> EXERCISE DIRECTIONS: The entire listing below is to be written out exactly, minus the pictures.

> DATASET EXTRACT:
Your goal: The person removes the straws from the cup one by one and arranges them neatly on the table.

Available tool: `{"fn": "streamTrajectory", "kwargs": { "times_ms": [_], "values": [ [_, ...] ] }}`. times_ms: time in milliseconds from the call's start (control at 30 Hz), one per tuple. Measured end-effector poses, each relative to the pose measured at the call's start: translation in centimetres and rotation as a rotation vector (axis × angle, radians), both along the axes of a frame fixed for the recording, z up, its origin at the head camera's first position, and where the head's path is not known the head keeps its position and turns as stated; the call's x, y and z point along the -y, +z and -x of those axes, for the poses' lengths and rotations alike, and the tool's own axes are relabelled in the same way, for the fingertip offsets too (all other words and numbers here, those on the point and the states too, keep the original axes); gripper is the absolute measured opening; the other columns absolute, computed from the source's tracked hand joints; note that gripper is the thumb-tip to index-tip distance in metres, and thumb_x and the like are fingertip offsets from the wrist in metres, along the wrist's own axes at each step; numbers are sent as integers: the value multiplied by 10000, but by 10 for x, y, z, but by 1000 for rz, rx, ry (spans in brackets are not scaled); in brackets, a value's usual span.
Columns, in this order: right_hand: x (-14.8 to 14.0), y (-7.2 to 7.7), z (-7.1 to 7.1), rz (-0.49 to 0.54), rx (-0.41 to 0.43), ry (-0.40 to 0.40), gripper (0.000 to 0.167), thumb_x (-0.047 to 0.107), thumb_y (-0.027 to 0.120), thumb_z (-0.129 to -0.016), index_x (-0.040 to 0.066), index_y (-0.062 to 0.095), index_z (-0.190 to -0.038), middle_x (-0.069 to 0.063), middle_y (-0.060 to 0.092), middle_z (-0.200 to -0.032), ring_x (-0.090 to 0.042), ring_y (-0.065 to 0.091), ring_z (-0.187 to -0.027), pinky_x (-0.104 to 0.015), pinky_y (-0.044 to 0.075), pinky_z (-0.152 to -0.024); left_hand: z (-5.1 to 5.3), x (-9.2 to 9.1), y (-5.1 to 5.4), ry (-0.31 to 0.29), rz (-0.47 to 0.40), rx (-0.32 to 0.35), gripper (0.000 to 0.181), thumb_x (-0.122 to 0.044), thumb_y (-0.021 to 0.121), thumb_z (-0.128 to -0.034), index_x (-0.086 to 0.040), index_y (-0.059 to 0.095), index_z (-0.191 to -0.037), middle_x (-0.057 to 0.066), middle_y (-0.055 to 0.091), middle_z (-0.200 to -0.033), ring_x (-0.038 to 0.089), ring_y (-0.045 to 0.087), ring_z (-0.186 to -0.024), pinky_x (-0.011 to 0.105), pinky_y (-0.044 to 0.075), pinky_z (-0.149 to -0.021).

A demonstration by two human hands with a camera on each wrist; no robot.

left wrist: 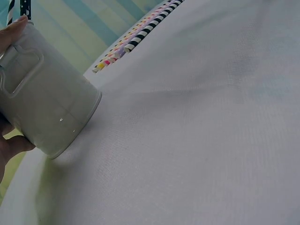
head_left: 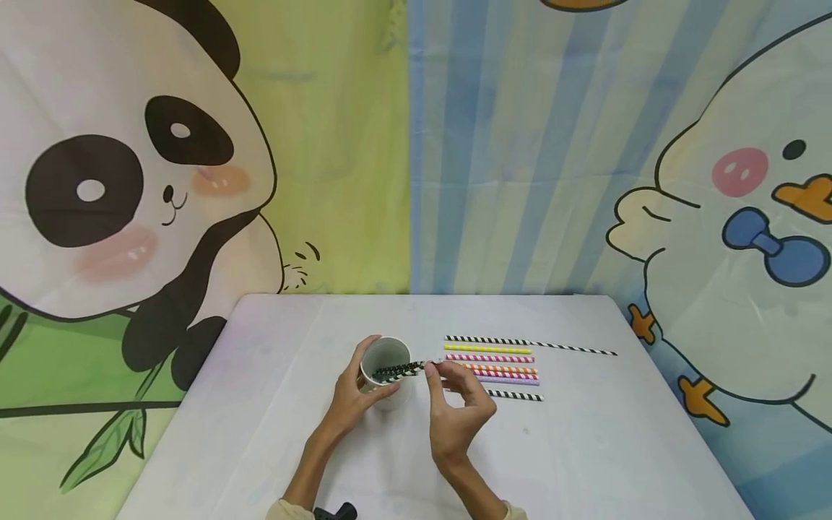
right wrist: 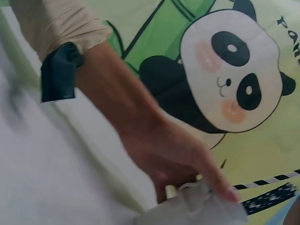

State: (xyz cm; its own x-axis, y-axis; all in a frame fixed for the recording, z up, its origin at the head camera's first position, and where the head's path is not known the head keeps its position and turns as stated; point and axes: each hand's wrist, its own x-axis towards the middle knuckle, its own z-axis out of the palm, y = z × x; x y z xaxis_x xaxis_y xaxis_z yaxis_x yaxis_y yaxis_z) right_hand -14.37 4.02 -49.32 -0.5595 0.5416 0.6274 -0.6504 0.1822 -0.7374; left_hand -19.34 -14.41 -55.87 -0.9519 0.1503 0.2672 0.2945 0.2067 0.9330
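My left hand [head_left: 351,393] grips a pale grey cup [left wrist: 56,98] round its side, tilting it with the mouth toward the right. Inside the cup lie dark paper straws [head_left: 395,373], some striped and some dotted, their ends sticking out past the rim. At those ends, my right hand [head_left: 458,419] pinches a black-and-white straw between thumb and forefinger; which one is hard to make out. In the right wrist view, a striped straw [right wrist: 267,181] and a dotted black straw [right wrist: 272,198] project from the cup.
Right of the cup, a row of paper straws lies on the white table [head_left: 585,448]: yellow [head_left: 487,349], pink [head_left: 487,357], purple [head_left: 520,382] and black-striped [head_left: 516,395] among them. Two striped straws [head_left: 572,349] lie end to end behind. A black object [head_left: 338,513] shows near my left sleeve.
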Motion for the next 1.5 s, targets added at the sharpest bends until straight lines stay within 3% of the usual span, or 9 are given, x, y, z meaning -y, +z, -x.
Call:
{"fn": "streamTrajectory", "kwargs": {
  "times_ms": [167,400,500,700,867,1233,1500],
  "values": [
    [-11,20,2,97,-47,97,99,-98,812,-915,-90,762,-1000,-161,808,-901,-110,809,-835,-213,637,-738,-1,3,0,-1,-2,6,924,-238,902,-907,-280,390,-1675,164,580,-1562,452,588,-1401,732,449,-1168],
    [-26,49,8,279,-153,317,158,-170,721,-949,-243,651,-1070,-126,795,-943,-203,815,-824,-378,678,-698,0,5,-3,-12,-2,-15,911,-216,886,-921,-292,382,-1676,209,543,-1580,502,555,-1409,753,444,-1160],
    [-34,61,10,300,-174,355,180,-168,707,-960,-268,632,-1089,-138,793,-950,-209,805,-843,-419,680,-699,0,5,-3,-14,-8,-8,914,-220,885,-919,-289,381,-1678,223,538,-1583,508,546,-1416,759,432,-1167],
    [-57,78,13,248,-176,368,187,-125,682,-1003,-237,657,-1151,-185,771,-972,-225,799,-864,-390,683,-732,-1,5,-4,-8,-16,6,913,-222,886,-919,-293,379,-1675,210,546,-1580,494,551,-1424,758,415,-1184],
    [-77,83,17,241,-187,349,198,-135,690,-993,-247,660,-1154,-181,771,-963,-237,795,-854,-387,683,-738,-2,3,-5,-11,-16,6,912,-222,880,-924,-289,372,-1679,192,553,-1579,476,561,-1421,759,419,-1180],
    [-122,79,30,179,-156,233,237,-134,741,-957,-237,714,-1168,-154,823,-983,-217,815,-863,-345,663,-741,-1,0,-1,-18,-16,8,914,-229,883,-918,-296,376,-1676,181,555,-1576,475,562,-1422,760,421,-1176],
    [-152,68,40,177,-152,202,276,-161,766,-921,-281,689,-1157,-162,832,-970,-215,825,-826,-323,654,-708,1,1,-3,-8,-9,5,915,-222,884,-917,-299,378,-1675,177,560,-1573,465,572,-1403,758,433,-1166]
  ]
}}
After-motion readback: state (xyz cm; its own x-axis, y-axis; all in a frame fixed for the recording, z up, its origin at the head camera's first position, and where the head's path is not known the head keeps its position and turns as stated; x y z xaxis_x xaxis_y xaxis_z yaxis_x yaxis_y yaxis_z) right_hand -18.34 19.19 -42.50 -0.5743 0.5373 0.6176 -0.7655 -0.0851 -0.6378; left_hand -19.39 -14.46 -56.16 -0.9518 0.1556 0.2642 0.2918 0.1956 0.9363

> RESPONSE AREA:
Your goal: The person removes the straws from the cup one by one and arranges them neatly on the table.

Available tool: `{"fn": "streamTrajectory", "kwargs": { "times_ms": [_], "values": [ [_, ...] ] }}`. times_ms: time in milliseconds from the call's start (control at 30 Hz), one per tuple. Measured end-effector poses, each relative to the pose measured at the call's start: translation in centimetres and rotation as a rotation vector (axis × angle, radians), both along the axes of a frame fixed for the recording, z up, its origin at the head camera's first position, and where the head's path is not known the head keeps its position and turns as stated; the call's x, y and z point along the -y, +z and -x of those axes, for the poses' lengths and rotations alike, and the tool's own axes are relabelled in the same way, for the fingertip offsets too (all other words and numbers here, those on the point and the states too, keep the original axes); gripper is the absolute measured opening; the other columns absolute, computed from the source's tracked hand joints; note that gripper is the thumb-tip to index-tip distance in metres, and thumb_x and the like are fingertip offsets from the wrist in metres, along the wrist's own axes at each step; numbers are sent as integers: the value multiplied by 10000, but by 10 for x, y, z, but by 1000 for rz, rx, ry (spans in brackets are not scaled); in brackets, a value's usual span.
Columns, in this order: right_hand: x (-14.8 to 14.0), y (-7.2 to 7.7), z (-7.1 to 7.1), rz (-0.49 to 0.54), rx (-0.41 to 0.43), ry (-0.40 to 0.40), gripper (0.000 to 0.167), thumb_x (-0.047 to 0.107), thumb_y (-0.027 to 0.120), thumb_z (-0.129 to -0.016), index_x (-0.040 to 0.066), index_y (-0.062 to 0.095), index_z (-0.190 to -0.038), middle_x (-0.069 to 0.063), middle_y (-0.060 to 0.092), middle_z (-0.200 to -0.032), ring_x (-0.090 to 0.042), ring_y (-0.065 to 0.091), ring_z (-0.187 to -0.027), pinky_x (-0.104 to 0.015), pinky_y (-0.044 to 0.075), pinky_z (-0.152 to -0.024); left_hand: z (-5.1 to 5.3), x (-9.2 to 9.1), y (-5.1 to 5.4), ry (-0.31 to 0.29), rz (-0.47 to 0.40), rx (-0.32 to 0.35), gripper (0.000 to 0.181), thumb_x (-0.122 to 0.044), thumb_y (-0.021 to 0.121), thumb_z (-0.128 to -0.034), index_x (-0.086 to 0.040), index_y (-0.059 to 0.095), index_z (-0.191 to -0.037), middle_x (-0.057 to 0.066), middle_y (-0.055 to 0.091), middle_z (-0.200 to -0.033), ring_x (-0.038 to 0.089), ring_y (-0.045 to 0.087), ring_z (-0.186 to -0.024), pinky_x (-0.011 to 0.105), pinky_y (-0.044 to 0.075), pinky_z (-0.149 to -0.021).

A demonstration by two human hands with a camera on each wrist; no robot.

left wrist: 
head_left: 
right wrist: 

State: (xyz cm; its own x-axis, y-axis; all in a frame fixed for the recording, z up, its origin at the head camera's first position, and where the head's path is not known the head keeps its position and turns as stated; point and axes: each hand's wrist, its own x-axis towards the middle knuckle, its own z-axis out of the palm, y = z × x; x y z xaxis_x xaxis_y xaxis_z yaxis_x yaxis_y yaxis_z) right_hand -14.37 4.02 -49.32 -0.5595 0.5416 0.6274 -0.6504 0.1822 -0.7374; left_hand -19.34 -14.41 -55.87 -0.9519 0.1503 0.2672 0.2945 0.2067 0.9330
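My left hand [head_left: 351,393] grips a pale grey cup [left wrist: 56,98] round its side, tilting it with the mouth toward the right. Inside the cup lie dark paper straws [head_left: 395,373], some striped and some dotted, their ends sticking out past the rim. At those ends, my right hand [head_left: 458,419] pinches a black-and-white straw between thumb and forefinger; which one is hard to make out. In the right wrist view, a striped straw [right wrist: 267,181] and a dotted black straw [right wrist: 272,198] project from the cup.
Right of the cup, a row of paper straws lies on the white table [head_left: 585,448]: yellow [head_left: 487,349], pink [head_left: 487,357], purple [head_left: 520,382] and black-striped [head_left: 516,395] among them. Two striped straws [head_left: 572,349] lie end to end behind. A black object [head_left: 338,513] shows near my left sleeve.
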Motion for the next 1.5 s, targets added at the sharpest bends until straight lines stay within 3% of the usual span, or 9 are given, x, y, z meaning -y, +z, -x.
Call:
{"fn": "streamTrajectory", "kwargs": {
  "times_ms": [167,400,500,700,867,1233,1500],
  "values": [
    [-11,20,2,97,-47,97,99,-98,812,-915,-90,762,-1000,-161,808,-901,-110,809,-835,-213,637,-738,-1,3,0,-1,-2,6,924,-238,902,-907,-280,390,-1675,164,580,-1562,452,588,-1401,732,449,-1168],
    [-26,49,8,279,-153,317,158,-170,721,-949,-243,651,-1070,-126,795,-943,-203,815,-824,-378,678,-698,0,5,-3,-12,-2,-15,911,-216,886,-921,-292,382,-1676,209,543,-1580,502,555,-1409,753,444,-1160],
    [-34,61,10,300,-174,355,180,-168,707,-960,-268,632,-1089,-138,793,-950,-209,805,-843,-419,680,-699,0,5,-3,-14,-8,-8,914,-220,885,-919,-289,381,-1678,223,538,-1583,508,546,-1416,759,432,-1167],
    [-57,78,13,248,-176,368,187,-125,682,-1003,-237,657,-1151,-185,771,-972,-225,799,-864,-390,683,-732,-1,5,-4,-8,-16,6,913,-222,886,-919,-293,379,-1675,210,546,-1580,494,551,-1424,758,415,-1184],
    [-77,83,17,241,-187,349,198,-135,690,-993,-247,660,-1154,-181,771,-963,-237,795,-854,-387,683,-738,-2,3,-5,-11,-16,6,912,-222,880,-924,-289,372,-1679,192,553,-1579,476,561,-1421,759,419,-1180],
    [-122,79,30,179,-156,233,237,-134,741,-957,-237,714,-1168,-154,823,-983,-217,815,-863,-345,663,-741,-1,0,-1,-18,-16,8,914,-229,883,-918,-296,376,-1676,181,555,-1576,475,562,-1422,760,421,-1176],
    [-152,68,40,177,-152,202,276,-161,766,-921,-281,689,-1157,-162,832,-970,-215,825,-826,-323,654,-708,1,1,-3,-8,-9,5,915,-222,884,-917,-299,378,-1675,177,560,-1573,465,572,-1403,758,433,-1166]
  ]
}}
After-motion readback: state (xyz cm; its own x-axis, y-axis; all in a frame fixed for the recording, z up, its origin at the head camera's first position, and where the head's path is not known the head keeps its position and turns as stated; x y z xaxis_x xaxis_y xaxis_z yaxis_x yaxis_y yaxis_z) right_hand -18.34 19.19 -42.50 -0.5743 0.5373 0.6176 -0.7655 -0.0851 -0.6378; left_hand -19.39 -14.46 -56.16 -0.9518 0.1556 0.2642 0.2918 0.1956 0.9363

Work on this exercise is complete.